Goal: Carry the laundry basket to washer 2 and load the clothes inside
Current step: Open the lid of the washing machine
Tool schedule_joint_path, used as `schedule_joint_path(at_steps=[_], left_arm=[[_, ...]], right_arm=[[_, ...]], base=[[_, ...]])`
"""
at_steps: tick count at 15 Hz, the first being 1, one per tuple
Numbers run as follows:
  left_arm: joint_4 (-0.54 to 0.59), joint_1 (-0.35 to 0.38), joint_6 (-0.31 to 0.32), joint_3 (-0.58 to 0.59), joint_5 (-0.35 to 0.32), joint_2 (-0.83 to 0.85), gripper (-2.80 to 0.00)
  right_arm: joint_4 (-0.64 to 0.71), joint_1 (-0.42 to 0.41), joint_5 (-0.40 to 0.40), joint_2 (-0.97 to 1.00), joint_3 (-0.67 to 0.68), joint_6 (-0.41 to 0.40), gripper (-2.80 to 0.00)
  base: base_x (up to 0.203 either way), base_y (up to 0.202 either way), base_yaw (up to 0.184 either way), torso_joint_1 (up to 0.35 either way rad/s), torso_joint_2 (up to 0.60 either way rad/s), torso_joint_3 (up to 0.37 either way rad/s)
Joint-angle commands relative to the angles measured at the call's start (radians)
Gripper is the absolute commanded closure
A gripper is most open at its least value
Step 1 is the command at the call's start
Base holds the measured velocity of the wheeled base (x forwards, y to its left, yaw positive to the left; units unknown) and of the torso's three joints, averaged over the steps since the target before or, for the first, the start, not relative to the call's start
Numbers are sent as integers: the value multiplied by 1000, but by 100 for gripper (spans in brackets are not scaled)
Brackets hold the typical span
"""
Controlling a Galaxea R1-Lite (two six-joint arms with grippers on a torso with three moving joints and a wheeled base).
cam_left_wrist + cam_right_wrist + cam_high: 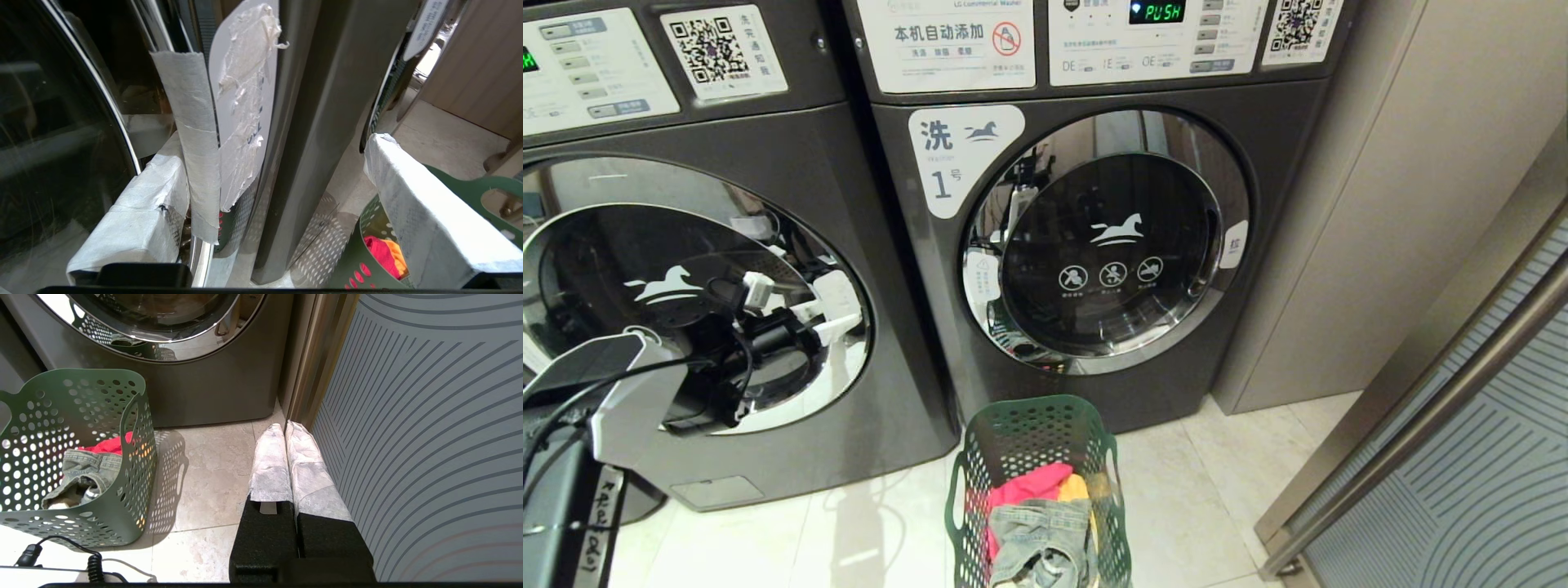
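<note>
Okay, far left first: the left washer (849,204) has its round glass door (572,245) shut. Its number label is not readable, but the neighbour is marked 1, so this one is probably washer 2. The left gripper (273,147) is up against that door's right edge with its jaws spread wide and nothing between them that it grips. One taped finger (139,220) sits just beside the chrome rim, the other reaches out over the basket side. The relation that matters is a taped strip (196,163), likely the door pull, running up and down along the rim. It lies inside the open gap, close to the door-side finger, so its long axis crosses the line the jaws would close on. My read is that the next move is to close on the strip and pull outward, and that the left arm is clearly the nearer one for it. Moving right, the laundry basket (980,457) stands upright on the floor tiles in front of the washer marked 1 (1282,245), below and to the right of the left gripper. The clothes (1037,523) are heaped inside, red and yellow under denim, none loaded yet. Far right, the right gripper (284,428) hangs parked near the floor by a striped panel (429,416), fingers pressed together and empty, well apart from the basket.
</note>
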Motion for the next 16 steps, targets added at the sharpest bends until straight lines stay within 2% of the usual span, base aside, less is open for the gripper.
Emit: schedule_joint_path(at_steps=[1, 3, 7, 9, 12, 16], left_arm=[[-32, 3, -2, 15, -43, -6, -280], [-63, 1, -34, 34, -46, -10, -280], [-193, -13, -161, 51, -46, -7, -280], [-203, -20, -185, 51, -46, -11, -280], [-286, -31, -225, 101, -49, -19, -280], [-337, -38, -238, 153, -74, -24, -280]], right_arm=[[0, 0, 1, -1, 0, -2, 0], [0, 0, -1, -1, 0, -2, 0], [0, 0, 1, -1, 0, -1, 0], [0, 0, 1, -1, 0, -2, 0], [0, 0, 1, -1, 0, -1, 0], [0, 0, 0, -1, 0, 0, 0]], base=[[0, 0, 0, 0, 0, 0], [0, 0, 0, 0, 0, 0], [0, 0, 0, 0, 0, 0], [0, 0, 0, 0, 0, 0], [0, 0, 0, 0, 0, 0], [0, 0, 0, 0, 0, 0]])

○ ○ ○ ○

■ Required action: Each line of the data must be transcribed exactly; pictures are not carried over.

■ Your solution:
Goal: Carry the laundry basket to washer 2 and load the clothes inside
Current step: Open the lid of the washing machine
Tool schedule_joint_path, used as `schedule_joint_path(at_steps=[_], left_arm=[[_, ...]], right_arm=[[_, ...]], base=[[_, ...]])`
"""
at_steps: tick count at 15 Hz, the first being 1, one per tuple
Numbers run as follows:
  left_arm: joint_4 (-0.54 to 0.59), joint_1 (-0.35 to 0.38), joint_6 (-0.31 to 0.32), joint_3 (-0.58 to 0.59), joint_5 (-0.35 to 0.32), joint_2 (-0.83 to 0.85), gripper (-2.80 to 0.00)
  right_arm: joint_4 (-0.64 to 0.71), joint_1 (-0.42 to 0.41), joint_5 (-0.40 to 0.40), joint_2 (-0.97 to 1.00), joint_3 (-0.67 to 0.68), joint_6 (-0.41 to 0.40), gripper (-2.80 to 0.00)
  base: base_x (up to 0.203 either way), base_y (up to 0.202 either way), base_yaw (up to 0.184 either way), torso_joint_1 (up to 0.35 either way rad/s), torso_joint_2 (up to 0.60 either way rad/s), torso_joint_3 (up to 0.37 either way rad/s)
Joint-angle commands relative to the angles measured at the call's start (radians)
Gripper is the absolute commanded closure
A gripper is most open at its least value
Step 1 is the command at the call's start
Base holds the measured velocity of the wheeled base (x forwards, y to its left, yaw positive to the left; units unknown) and of the torso's three joints, averaged over the steps since the target before or, for the first, the start, not relative to the call's start
Numbers are sent as integers: the value multiplied by 1000, but by 100 for gripper (spans in brackets are not scaled)
Brackets hold the typical span
"""
Controlling a Galaxea R1-Lite (two six-joint arms with grippers on a torso with three moving joints and a wheeled base).
cam_left_wrist + cam_right_wrist + cam_high: 
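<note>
Okay, far left first: the left washer (849,204) has its round glass door (572,245) shut. Its number label is not readable, but the neighbour is marked 1, so this one is probably washer 2. The left gripper (273,147) is up against that door's right edge with its jaws spread wide and nothing between them that it grips. One taped finger (139,220) sits just beside the chrome rim, the other reaches out over the basket side. The relation that matters is a taped strip (196,163), likely the door pull, running up and down along the rim. It lies inside the open gap, close to the door-side finger, so its long axis crosses the line the jaws would close on. My read is that the next move is to close on the strip and pull outward, and that the left arm is clearly the nearer one for it. Moving right, the laundry basket (980,457) stands upright on the floor tiles in front of the washer marked 1 (1282,245), below and to the right of the left gripper. The clothes (1037,523) are heaped inside, red and yellow under denim, none loaded yet. Far right, the right gripper (284,428) hangs parked near the floor by a striped panel (429,416), fingers pressed together and empty, well apart from the basket.
</note>
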Motion for the next 16 steps, targets added at the sharpest bends until straight lines stay within 2% of the usual span, base aside, less is open for the gripper.
Emit: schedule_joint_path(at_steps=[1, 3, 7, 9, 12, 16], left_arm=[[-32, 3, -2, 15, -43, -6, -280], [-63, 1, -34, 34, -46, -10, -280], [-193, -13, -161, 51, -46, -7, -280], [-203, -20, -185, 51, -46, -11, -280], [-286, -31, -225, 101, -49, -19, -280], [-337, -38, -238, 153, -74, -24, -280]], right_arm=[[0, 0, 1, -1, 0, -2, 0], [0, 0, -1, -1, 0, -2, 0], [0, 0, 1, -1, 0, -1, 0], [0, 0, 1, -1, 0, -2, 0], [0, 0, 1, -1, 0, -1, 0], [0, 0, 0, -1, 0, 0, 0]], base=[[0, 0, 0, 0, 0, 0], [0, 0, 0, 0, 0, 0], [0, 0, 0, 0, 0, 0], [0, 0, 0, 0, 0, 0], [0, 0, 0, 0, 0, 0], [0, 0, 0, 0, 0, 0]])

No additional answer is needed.